Mais ces structures sont financées par les enveloppes MIGAC qui, malheureusement, diminuent ! Nous ne parvenons pas à faire valoriser ces consultations qui restent cotées à 23 euros par l’assurance-maladie. Les médecins sont payés 50 euros la vacation. Ce n’est résolument pas pour l’argent que nous exerçons dans les PASS ! À cela s’ajoute le fait que nous favorisons l’ambulatoire, ce qui est mal vu dans certains hôpitaux désireux de récupérer l’argent des hospitalisations. Il est alors facile d’utiliser le financement des enveloppes MIGAC pour d’autres priorités institutionnelles.
Les PASS sont-elles parvenues à trouver leur identité ?
Sur le terrain, nous souffrons parfois d’un manque de lisibilité, le dispositif reste mal connu, surtout en comparaison des urgences. Il n’y a pas d’homogénéité dans la façon dont les différentes PASS s’articulent avec les autres services de l’hôpital. Certaines sont des structures dédiées, souvent intégrées dans une polyclinique, facilement identifiables par les patients qui peuvent se présenter sans rendez-vous, et très opérationnelles. D’autres sont transversales. Lorsqu’une personne ne peut pas payer à la caisse, l’assistante sociale lui délivre un bon pour qu’il puisse accéder gratuitement aux consultations et aux médicaments. Ce type d’organisation est moins lisible et plus administratif. Notre nouvelle assistante sociale y travaillait avant de nous rejoindre. Elle assure s’y être sentie isolée, coupée des médecins, ayant dû se contenter de remettre bons et tampons sans pouvoir remplir le rôle de coordinateur.
Pourquoi dites-vous que les PASS sont une alternative forte aux urgences ?
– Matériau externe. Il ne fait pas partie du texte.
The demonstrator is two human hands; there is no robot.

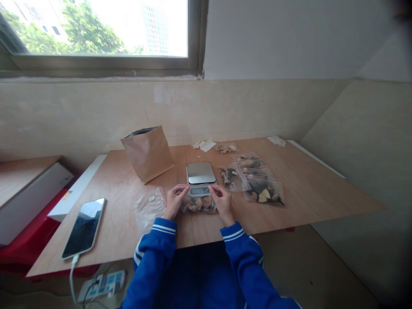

Notre collectif PASS milite en effet depuis 2007 pour un autre modèle de médecine, holistique, à contre-courant des tendances actuelles. Aux urgences, les médecins ne considèrent que le côté médical, appliquent des protocoles, et recourent très facilement à l’hospitalisation. Mais une fois sorti de l’établissement, où peut aller un SDF ? Qui va assurer son suivi ? J’ai ainsi reçu une Sénégalaise sous visa, qui souffrait d’une poussée inflammatoire du sein. Il était très difficile de la faire sortir, bien que le problème médical ait été solutionné. Avec la cancérologue de Saint-Louis, nous avons donc envisagé la situation globale pour la prendre en charge en ambulatoire, ou au moins, planifier ses hospitalisations. Contrairement à ce qu’on pourrait penser, ce n’est pas parce que nous recourons davantage à l’ambulatoire que nous sommes moins rentables. Nous cherchons à prévenir les maladies en amont, c’est une vraie question de santé publique lorsqu’elles sont contagieuses.
Qu’attendez-vous de ce premier colloque national ?
C’est un signe très fort : nous avons obtenu le haut patronage de Xavier Bertrand, la directrice générale de l’AP-HP (Mireille Faugère) devrait intervenir en introduction. Et Michel Fournier, directeur de la politique médicale m’a assuré de son soutien. Nous avons besoin de ce soutien institutionnel pour continuer à fonctionner. Et pour promouvoir un modèle alternatif de prise en charge.